### [Problem to solve]
If a line in the listing below includes the word "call", pick it out.
Available data START
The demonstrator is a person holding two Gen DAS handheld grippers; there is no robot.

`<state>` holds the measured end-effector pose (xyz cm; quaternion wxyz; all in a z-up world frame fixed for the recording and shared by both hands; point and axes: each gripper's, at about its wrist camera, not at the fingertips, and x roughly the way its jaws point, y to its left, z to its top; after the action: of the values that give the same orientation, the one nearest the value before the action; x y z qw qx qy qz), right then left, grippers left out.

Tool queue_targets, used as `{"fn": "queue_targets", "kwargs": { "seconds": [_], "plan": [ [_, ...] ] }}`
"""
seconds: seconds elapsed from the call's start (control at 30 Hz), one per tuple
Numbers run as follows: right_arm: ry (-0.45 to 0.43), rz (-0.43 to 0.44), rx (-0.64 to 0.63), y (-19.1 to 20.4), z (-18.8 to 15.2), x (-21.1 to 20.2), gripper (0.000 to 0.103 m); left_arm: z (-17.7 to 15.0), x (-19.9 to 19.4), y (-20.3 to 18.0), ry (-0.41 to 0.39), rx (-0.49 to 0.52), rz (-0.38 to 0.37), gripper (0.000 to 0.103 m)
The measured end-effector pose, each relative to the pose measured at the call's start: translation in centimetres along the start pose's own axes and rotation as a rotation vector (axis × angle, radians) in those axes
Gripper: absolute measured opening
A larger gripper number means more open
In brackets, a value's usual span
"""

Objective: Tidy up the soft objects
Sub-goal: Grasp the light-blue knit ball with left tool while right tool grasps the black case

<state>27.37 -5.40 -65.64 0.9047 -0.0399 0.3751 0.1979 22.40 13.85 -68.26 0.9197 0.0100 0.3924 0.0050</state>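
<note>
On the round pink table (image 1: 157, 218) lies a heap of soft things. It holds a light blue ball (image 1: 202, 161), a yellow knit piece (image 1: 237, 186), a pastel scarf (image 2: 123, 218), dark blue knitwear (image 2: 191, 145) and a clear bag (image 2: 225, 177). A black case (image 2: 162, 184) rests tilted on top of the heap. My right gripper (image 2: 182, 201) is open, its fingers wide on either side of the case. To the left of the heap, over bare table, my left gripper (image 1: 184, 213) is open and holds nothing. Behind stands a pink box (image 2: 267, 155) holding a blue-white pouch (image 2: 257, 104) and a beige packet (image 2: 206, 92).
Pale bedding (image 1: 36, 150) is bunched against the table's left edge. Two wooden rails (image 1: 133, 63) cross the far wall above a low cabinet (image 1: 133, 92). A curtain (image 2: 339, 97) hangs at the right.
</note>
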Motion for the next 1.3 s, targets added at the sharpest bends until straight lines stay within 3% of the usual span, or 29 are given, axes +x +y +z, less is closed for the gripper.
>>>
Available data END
### [Response to the task]
seconds: seconds elapsed from the call's start (control at 30 Hz), one per tuple
The measured end-effector pose, each relative to the pose measured at the call's start: translation in centimetres along the start pose's own axes and rotation as a rotation vector (axis × angle, radians) in those axes

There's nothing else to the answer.